The Ascension of the Lord (Year A)

The Ascension by Giotto, the Scrovegni Arena-Chapel, 14th Century.

First reading                       Acts 1:1-11

Responsorial Psalm          Psalm 46(47):2-3,6-9

Second reading                   Ephesians 1:17-23

Gospel                                   Matthew 28:16-20

When I was serving as a Deacon at St Theresa’s parish in Toowoomba, I fell in with a young family from Sweden who were spending a couple of years in Australia. They’d all converted to the Catholic Faith not that many years earlier, mum, dad and three primary aged children. They often invited me over to their house and, quite quickly we became close friends. They were there for me at a crucial period of transition in my life as I got ordained to the priesthood and took up the challenges of ministry. As our friendship deepened, I could see quite clearly the hand of God taking care of me, supporting me, through their love and friendship. But eventually came time for them to move back to Sweden and, I still vividly remember the day they left. I wept as they drove away to the airport and the street they lived in began to seem empty. I had become so attached to them, so at home in the warmth of their family, so supported by them that, I would say, I experienced a certain grief when they left. Perhaps you too can recall a time when you’ve experienced a sense of loss when close friends or family members move far away from us? 

Well, in light of this, I find some of the details in the story of the Ascension to be both strange and telling. What do I mean? Well, today we commemorate our Lord’s Ascension into heaven – what seems, on the surface, to be the ultimate “goodbye”, right? The disciples have been with Jesus for three years, they were his closest, most intimate friends. They had been through the horror of his Crucifixion, and just when they had become witnesses to his Resurrection and things were well again, he leaves them! He is carried up into heaven in a cloud, according to our first reading. Shouldn’t this also be a difficult and sad moment for the disciples, as when we say goodbye to those we love? Yet it’s not. If you open up your bibles to Luke’s Gospel, which has the first of the two Ascension accounts, we’re told, “they worshipped him and then went back to Jerusalem full of joy; and they were continually in the Temple praising God” (Lk 24:52-53). What! Full of joy!? How strange! Were they that pleased to get rid of him? Certainly not. This tells us something, dear brothers and sisters, about the true nature and meaning of today’s solemnity of the Ascension. The fact that the disciples are overwhelmed with joy, and not just joy but a lasting joy – seen by their being “continually in the Temple praising God” – tells us that this was no mere going away on the part of Jesus! Yes, they saw him ascend and disappear from their sight, but it was no goodbye! This is confirmed by today’s Gospel reading from Matthew: Jesus promises us, “remember, I am with you always, even to the end of the age” (Matt 28:20). 

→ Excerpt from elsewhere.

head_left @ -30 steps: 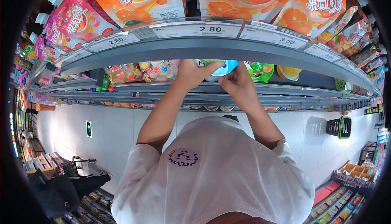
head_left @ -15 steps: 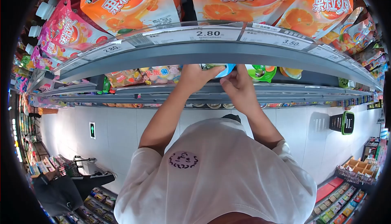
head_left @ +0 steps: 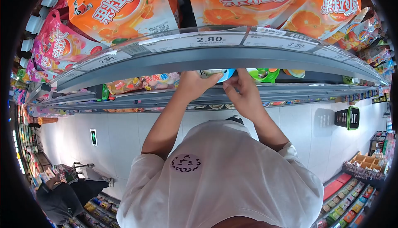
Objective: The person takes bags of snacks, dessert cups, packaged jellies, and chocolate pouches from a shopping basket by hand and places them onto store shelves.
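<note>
1. The pale tiled floor (head_left: 286,161) spreads from 8 to 4 o'clock, crossed by thin seams and shining brightly near 9.
2. Grey shelving arcs across from 9 to 3 o'clock; its upper shelf edge (head_left: 199,58) carries price labels (head_left: 211,39), 2 reading 2.80 and 1 reading 3.50.
3. The wearer's white T-shirt (head_left: 232,182), with a round purple print, fills 6 o'clock.
4. At 8 o'clock is another person in dark clothes (head_left: 62,201), beside a wire shopping cart (head_left: 69,174).
5. Orange drink pouches (head_left: 120,10) stand above the labels at 11 to 1 o'clock; a pink pouch (head_left: 62,41) is at 10.
6. At 4 o'clock sits a wooden compartment rack (head_left: 367,161); at 3, a black shopping basket with a green rim (head_left: 352,118) is on the floor.
7. The left hand (head_left: 192,85), near 12 o'clock, has its thumb closed over the blue-and-white package (head_left: 226,75), under the shelf edge and partly hidden.
8. The right hand (head_left: 244,93), near 2 o'clock, has narrow fingers at the package's side; whether they grip it I cannot tell.
9. A green snack bag (head_left: 265,75) lies just beyond them.
10. A green-arrow floor sign (head_left: 94,137) is between 8 and 9.
</note>
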### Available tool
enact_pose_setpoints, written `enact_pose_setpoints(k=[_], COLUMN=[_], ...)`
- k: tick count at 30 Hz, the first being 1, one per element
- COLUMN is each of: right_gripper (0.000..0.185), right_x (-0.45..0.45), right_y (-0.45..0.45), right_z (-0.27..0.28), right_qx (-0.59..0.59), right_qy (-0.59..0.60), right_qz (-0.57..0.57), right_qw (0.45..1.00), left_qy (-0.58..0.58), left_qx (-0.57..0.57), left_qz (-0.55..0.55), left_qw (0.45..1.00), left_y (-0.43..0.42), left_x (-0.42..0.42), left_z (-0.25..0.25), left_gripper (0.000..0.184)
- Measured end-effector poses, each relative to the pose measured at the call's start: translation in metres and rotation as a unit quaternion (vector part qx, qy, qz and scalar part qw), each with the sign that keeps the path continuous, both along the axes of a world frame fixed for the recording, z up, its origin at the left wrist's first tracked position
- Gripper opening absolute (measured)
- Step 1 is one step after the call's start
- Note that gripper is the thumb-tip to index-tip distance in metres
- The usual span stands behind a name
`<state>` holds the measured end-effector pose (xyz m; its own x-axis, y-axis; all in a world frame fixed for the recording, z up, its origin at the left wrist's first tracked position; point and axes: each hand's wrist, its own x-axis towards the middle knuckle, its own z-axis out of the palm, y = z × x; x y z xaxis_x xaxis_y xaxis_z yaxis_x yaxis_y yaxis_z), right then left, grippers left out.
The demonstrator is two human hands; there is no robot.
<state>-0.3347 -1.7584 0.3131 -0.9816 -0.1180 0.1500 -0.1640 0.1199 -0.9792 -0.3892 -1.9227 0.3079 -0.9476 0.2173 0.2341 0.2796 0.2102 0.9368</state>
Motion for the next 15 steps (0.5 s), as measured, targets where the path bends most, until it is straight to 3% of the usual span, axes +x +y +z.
enact_pose_setpoints(k=[13,15], right_gripper=[0.053,0.052], right_x=[-0.002,0.001], right_y=[0.004,0.005], right_z=[-0.009,-0.008], right_qx=[0.04,-0.028], right_qy=[0.028,0.017], right_qz=[0.005,0.016], right_qw=[0.999,0.999], left_qy=[0.024,0.021], left_qx=[-0.004,-0.008], left_qz=[-0.002,-0.005], left_qw=[1.0,1.0], left_y=[0.001,0.0], left_x=[0.0,0.0], left_z=[-0.001,0.0], left_gripper=[0.033,0.033])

So what, then, is happening at Jesus’ Ascension if he is not in fact leaving his disciples? Well, in order to know that, we have to consider what happens next. The Scriptures, and indeed our Creed, tell us that he ascended to the right hand of the Father. Consider that. Jesus’ human body, crucified and risen, still bearing the scars of the Crucifixion but no longer constrained by mortality and corruption, stands eternally before the Father interceding for us. St Paul writes in our Second Reading today that the ascended Jesus has been made “ruler of everything, the head of the Church; which is his body the fullness of him who fills the whole creation” (Eph 1:22-23). Then what happens? Next weekend we celebrate Pentecost, when Jesus’ promise is fulfilled. That the Father will send the Holy Spirit upon the disciples in the name of Jesus who is now standing before him, mediating. From the Father, through Jesus Christ crucified and risen comes the Holy Spirit, the advocate, who pours out the very life of God into the disciples. Jesus, who while on earth was confined by a single human body, and therefore inaccessible except to those immediately in front of him, is now omnipresent, “filling the whole creation”, as St Paul puts it. 

Through his personal Spirit Jesus is now present and available to all people at all times and in all places, in a far more immediate and intimate fashion. He can now enter our very souls. How do you think the Eucharist functions? If Jesus’ body no longer existed, the Eucharist would not be real. But because Jesus is right now, standing before the Father, in the flesh, the Holy Spirit can project the very same body and blood, soul and divinity of Jesus to us here and now and on every Catholic altar in the world! So much for the Ascension as a goodbye! My friends, as we stand this side of Jesus’ Ascension and of Pentecost, let’s take our cue from the Apostles: “they worshipped him and then went back to Jerusalem full of joy; and they were continually in the Temple praising God.” That’s why we’re here today! To worship him, to continually praise God in the temple, full of joy at the fact that he’s here with us in the flesh. We shouldn’t ask, then, why do I have to go to Mass every Sunday, but why do I get to go to Mass every Sunday? What a privilege it is to stand before God in his temple and taste the immediacy of his saving presence, the fruit of his Crucifixion, Resurrection and Ascension, present to us in his body and blood! Who are we to be given access to such a great gift? Do we truly realise what it is we have under our noses, day after day, week after week? What will we do in response?